[Assignment]:
All of the data below is to be printed again exactly.

[Available data]:
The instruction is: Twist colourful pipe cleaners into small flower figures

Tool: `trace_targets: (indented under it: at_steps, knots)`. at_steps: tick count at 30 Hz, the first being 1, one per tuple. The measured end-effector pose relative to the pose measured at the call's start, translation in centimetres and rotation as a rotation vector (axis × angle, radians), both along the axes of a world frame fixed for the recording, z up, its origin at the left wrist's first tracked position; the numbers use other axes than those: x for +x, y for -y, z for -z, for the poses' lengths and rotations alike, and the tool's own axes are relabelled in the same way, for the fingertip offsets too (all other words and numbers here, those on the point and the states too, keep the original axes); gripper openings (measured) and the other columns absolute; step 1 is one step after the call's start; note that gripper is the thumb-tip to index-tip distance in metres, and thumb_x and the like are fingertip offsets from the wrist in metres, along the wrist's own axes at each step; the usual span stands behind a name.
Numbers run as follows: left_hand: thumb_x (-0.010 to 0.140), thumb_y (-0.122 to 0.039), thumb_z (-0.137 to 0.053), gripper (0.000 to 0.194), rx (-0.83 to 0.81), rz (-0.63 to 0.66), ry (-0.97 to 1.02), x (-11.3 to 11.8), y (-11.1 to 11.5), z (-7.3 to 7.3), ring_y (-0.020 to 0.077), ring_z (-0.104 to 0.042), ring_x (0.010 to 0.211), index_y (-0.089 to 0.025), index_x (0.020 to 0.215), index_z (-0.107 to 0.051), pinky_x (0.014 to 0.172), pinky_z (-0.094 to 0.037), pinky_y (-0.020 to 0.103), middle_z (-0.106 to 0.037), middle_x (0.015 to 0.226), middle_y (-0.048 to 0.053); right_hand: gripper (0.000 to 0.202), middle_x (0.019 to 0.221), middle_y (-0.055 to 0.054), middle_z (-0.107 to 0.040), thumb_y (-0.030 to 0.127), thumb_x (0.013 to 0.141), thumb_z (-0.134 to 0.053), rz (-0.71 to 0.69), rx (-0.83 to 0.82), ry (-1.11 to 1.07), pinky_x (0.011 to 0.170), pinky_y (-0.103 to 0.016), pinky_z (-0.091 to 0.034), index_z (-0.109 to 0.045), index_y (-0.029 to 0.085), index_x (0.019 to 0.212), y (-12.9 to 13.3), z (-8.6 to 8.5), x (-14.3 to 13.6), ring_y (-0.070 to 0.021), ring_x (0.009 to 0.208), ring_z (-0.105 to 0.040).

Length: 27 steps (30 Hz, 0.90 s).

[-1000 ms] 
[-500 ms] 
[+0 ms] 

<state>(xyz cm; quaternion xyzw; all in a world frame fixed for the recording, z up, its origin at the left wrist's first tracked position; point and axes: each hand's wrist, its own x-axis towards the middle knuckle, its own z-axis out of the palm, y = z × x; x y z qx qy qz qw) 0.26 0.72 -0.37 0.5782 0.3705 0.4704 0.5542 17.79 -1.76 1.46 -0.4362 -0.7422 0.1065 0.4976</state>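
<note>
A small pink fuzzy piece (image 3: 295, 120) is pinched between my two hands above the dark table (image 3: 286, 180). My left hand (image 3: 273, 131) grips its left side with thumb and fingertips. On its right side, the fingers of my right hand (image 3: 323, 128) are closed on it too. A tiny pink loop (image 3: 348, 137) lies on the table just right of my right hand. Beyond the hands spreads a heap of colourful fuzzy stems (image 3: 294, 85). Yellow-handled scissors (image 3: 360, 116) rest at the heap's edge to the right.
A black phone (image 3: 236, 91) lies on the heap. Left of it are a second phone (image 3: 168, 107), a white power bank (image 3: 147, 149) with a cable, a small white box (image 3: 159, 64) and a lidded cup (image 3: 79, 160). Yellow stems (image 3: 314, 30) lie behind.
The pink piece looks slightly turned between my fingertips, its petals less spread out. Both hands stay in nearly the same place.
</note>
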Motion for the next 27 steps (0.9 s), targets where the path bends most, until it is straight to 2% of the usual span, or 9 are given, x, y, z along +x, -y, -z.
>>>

[Your response]:
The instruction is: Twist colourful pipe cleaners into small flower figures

Tool: `trace_targets: (indented under it: at_steps, knots)`. at_steps: tick count at 30 Hz, the first being 1, one per tuple. The measured end-effector pose relative to the pose measured at the call's start, translation in centimetres and rotation as a rotation vector (axis × angle, radians), both along the axes of a world frame fixed for the recording, z up, its origin at the left wrist's first tracked position; the numbers use other axes than those: x for +x, y for -y, z for -z, for the poses' lengths and rotations alike, and the tool's own axes are relabelled in the same way, for the fingertip offsets too (all other words and numbers here, those on the point and the states too, keep the original axes); gripper openings (measured) and the other columns absolute; step 1 is one step after the call's start; note that gripper is the thumb-tip to index-tip distance in metres, and thumb_x and the like are fingertip offsets from the wrist in metres, along the wrist's own axes at each step; the usual span stands behind a name.
Numbers run as follows: left_hand: thumb_x (-0.010 to 0.140), thumb_y (-0.122 to 0.039), thumb_z (-0.137 to 0.053), gripper (0.000 to 0.194), rx (-0.83 to 0.81), rz (-0.63 to 0.66), ry (-0.97 to 1.02), x (-11.3 to 11.8), y (-11.1 to 11.5), z (-7.3 to 7.3), ring_y (-0.020 to 0.077), ring_z (-0.104 to 0.042), ring_x (0.010 to 0.211), index_y (-0.089 to 0.025), index_x (0.020 to 0.215), index_z (-0.107 to 0.051), pinky_x (0.014 to 0.172), pinky_z (-0.094 to 0.037), pinky_y (-0.020 to 0.103), middle_z (-0.106 to 0.037), middle_x (0.015 to 0.226), middle_y (-0.048 to 0.053); right_hand: gripper (0.000 to 0.202), middle_x (0.019 to 0.221), middle_y (-0.055 to 0.054), middle_z (-0.107 to 0.040), thumb_y (-0.030 to 0.127), thumb_x (0.013 to 0.141), thumb_z (-0.134 to 0.053), rz (-0.71 to 0.69), rx (-0.83 to 0.82), ry (-1.11 to 1.07), pinky_x (0.011 to 0.170), pinky_y (-0.103 to 0.016), pinky_z (-0.091 to 0.034), index_z (-0.109 to 0.045), index_y (-0.029 to 0.085), index_x (0.019 to 0.212), y (-12.9 to 13.3), z (-8.6 to 8.5), x (-14.3 to 13.6), ring_y (-0.070 to 0.021), ring_x (0.009 to 0.208), ring_z (-0.105 to 0.040).

Length: 27 steps (30 Hz, 0.90 s).

[-1000 ms] 
[-500 ms] 
[+0 ms] 

<state>(xyz cm; quaternion xyzw; all in a world frame fixed for the recording, z up, its origin at the left wrist's first tracked position; point and axes: each hand's wrist, its own x-axis towards the middle knuckle, its own z-axis out of the palm, y = z × x; x y z qx qy qz qw) 0.26 0.72 -0.37 0.5782 0.3705 0.4704 0.5542 17.79 -1.76 1.46 -0.4362 -0.7422 0.1065 0.4976</state>
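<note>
A small pink fuzzy piece (image 3: 295, 120) is pinched between my two hands above the dark table (image 3: 286, 180). My left hand (image 3: 273, 131) grips its left side with thumb and fingertips. On its right side, the fingers of my right hand (image 3: 323, 128) are closed on it too. A tiny pink loop (image 3: 348, 137) lies on the table just right of my right hand. Beyond the hands spreads a heap of colourful fuzzy stems (image 3: 294, 85). Yellow-handled scissors (image 3: 360, 116) rest at the heap's edge to the right.
A black phone (image 3: 236, 91) lies on the heap. Left of it are a second phone (image 3: 168, 107), a white power bank (image 3: 147, 149) with a cable, a small white box (image 3: 159, 64) and a lidded cup (image 3: 79, 160). Yellow stems (image 3: 314, 30) lie behind.
The pink piece looks slightly turned between my fingertips, its petals less spread out. Both hands stay in nearly the same place.
</note>
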Motion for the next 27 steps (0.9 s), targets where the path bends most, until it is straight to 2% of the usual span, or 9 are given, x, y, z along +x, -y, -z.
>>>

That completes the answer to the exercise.